Hexen's Binding

Home > Other > Hexen's Binding > Page 31
Hexen's Binding Page 31

by J. Kowallis


  “Dad? Can you stand somewhere different?” I ask.

  “Why?”

  “Just, please.”

  He nods, though I can tell he’s curious, and moves the group to the north side of the altar. “Does this work?”

  I sigh and nod. “Yeah.”

  “Then let’s get this show started, shall we?” He looks nervously at Mom, and she at him. They still haven’t said much to each other in the last couple weeks—in person, at least—but according to Lotte, Mom’s resentment has started to thaw through everything that’s happened.

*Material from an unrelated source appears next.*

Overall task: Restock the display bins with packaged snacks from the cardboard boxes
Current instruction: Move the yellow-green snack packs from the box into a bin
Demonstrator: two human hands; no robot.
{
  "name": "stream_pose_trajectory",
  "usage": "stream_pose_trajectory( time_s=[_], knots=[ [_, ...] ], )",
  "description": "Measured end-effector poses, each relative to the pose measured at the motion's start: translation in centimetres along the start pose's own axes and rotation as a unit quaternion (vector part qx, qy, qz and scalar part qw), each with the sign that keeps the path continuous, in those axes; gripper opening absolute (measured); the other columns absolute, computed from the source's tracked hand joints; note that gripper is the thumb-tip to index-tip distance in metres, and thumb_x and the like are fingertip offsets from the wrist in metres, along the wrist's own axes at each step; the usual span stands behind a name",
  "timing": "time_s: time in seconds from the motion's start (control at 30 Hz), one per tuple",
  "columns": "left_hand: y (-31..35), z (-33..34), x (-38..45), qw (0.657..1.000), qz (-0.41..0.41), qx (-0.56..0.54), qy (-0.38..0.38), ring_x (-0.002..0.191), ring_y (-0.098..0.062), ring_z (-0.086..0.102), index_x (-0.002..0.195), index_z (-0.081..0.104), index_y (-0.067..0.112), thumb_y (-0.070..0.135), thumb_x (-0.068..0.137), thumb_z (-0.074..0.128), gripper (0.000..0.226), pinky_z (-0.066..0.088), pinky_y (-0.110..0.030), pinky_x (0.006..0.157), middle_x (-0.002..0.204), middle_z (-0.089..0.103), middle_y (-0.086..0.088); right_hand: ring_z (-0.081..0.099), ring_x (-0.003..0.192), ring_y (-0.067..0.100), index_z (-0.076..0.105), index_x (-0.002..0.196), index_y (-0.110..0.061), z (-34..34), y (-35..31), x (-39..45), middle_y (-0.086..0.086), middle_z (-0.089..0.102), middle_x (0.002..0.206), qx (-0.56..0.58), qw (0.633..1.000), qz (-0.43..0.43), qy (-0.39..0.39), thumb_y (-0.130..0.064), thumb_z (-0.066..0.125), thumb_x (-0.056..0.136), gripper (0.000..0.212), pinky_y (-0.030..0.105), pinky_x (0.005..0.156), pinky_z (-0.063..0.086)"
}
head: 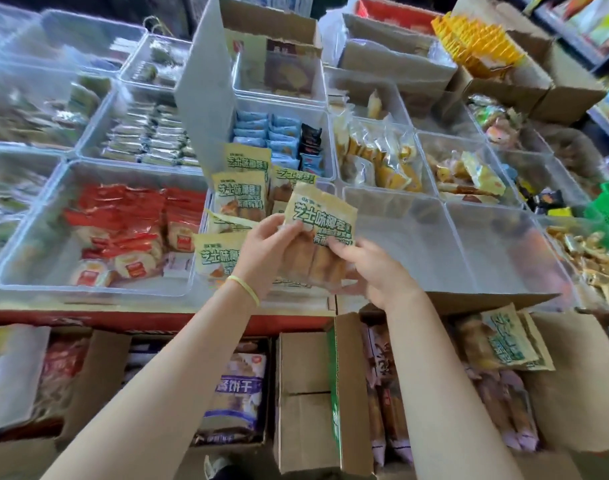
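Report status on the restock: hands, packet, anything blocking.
Left hand and right hand both grip one yellow-green snack packet. Packet held above the clear bin holding matching packets. Nothing blocking the bin.

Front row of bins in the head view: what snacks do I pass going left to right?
Red packets bin → yellow-green packets bin, where both hands hold a packet → two see-through bins → golden wrapped snacks.

One head-worn wide-angle camera looks forward and steeply down, close over the clear display bins (99,289) and cardboard boxes (317,403).
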State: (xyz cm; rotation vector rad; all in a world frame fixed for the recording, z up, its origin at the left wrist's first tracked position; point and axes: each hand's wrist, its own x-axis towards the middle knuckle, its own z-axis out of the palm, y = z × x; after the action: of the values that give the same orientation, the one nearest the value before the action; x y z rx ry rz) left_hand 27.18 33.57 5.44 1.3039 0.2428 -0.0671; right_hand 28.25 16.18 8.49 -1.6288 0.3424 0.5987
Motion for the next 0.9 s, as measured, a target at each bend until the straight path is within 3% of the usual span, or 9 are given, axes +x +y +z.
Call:
stream_pose_trajectory(
  time_s=[0.1,0.2,0.3,0.4,0.47,0.6,0.77,0.9],
  knots=[
    [-0.5,-0.9,2.5,0.999,0.011,0.036,0.000,0.084,-0.010,0.063,0.087,0.071,0.019,0.025,0.094,0.065,0.011,0.051,-0.034,0.080,0.089,0.071,-0.001,0.068,0.092,0.036,0.062,0.119,-0.017,0.3,-1.1,2.2,0.010,0.072,0.105,0.000,0.999,0.033,-0.025,-0.026,0.065,0.095,0.025,0.063,0.085,0.055],
    [-0.7,-1.6,5.4,0.965,0.113,0.235,0.036,0.083,-0.004,0.058,0.098,0.065,0.019,0.025,0.096,0.061,0.008,0.046,-0.028,0.078,0.092,0.065,0.006,0.066,0.091,0.030,0.063,0.112,-0.017,0.9,-2.0,5.3,0.007,0.071,0.106,-0.018,0.999,-0.010,0.039,-0.021,0.061,0.098,0.015,0.058,0.088,0.054],
    [-1.5,-3.7,7.8,0.861,0.201,0.463,0.064,0.107,-0.024,0.056,0.123,0.060,0.016,0.026,0.095,0.056,0.030,0.042,-0.039,0.096,0.121,0.060,-0.004,0.067,0.106,0.027,0.064,0.099,-0.022,1.5,-2.9,9.3,0.002,0.071,0.110,-0.002,0.988,-0.095,0.118,-0.017,0.057,0.100,0.009,0.043,0.090,0.051],
    [-3.5,-5.9,9.1,0.751,0.157,0.638,0.056,0.124,-0.028,0.047,0.124,0.060,0.020,0.033,0.094,0.049,0.034,0.033,-0.044,0.106,0.132,0.056,-0.005,0.065,0.112,0.029,0.063,0.093,-0.020,2.1,-3.3,13.9,0.008,0.070,0.117,0.004,0.982,-0.126,0.142,-0.018,0.058,0.100,0.009,0.043,0.094,0.051],
    [-5.1,-6.9,9.5,0.712,0.127,0.691,0.022,0.127,-0.028,0.045,0.126,0.058,0.022,0.039,0.096,0.044,0.037,0.030,-0.046,0.110,0.133,0.055,-0.003,0.065,0.112,0.034,0.063,0.097,-0.010,3.0,-3.1,17.1,0.013,0.068,0.121,-0.009,0.985,-0.115,0.131,-0.021,0.060,0.098,0.011,0.047,0.094,0.051],
    [-7.0,-8.1,10.0,0.704,0.109,0.702,-0.002,0.133,-0.028,0.040,0.135,0.051,0.025,0.046,0.095,0.040,0.047,0.020,-0.050,0.117,0.137,0.054,-0.003,0.063,0.107,0.026,0.064,0.122,-0.009,4.9,-0.4,21.1,0.005,0.067,0.114,-0.124,0.975,-0.078,0.165,-0.016,0.056,0.100,0.024,0.032,0.089,0.048],
    [-7.2,-8.2,10.6,0.707,0.075,0.702,-0.039,0.149,-0.031,0.018,0.151,0.029,0.031,0.052,0.095,0.036,0.060,0.009,-0.054,0.121,0.161,0.025,-0.006,0.056,0.121,0.033,0.052,0.137,-0.015,5.2,0.9,23.3,0.012,0.059,0.135,-0.204,0.955,-0.052,0.209,-0.032,0.050,0.103,0.038,0.036,0.098,0.045],
    [-7.0,-7.8,11.1,0.693,0.062,0.716,-0.054,0.150,-0.034,0.013,0.152,0.024,0.034,0.054,0.095,0.035,0.061,0.010,-0.055,0.120,0.164,0.014,-0.008,0.057,0.109,0.026,0.041,0.137,-0.009,6.0,0.9,23.1,0.012,0.050,0.133,-0.243,0.934,-0.077,0.249,-0.043,0.061,0.095,0.057,0.034,0.086,0.046]
  ],
)
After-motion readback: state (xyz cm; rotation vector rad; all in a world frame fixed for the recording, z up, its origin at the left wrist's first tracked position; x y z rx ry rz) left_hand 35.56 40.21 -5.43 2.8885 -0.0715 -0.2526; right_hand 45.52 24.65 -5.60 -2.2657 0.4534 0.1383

  Coll and I take our places in front of my father, who looks directly at us, while the others form a half-circle around us on the other side.

  “Please, face your helpmate,” he smiles at me, “and clasp hands.”

  I turn to Coll and take his other hand. Before the ceremony even starts, the magic of our combined hexen’s cross begins to glow through our skin, showing the full cross of Woden, the symbol of the prophecy. It only makes us hold on tighter.

  “This is a simple ceremony, as a binding commitment doesn’t have a gray area. You’re committing to each other. By choice. Not only that, but you both know the importance of the choice you’re making, the implications of it. As you should. You’re both old. Enough.”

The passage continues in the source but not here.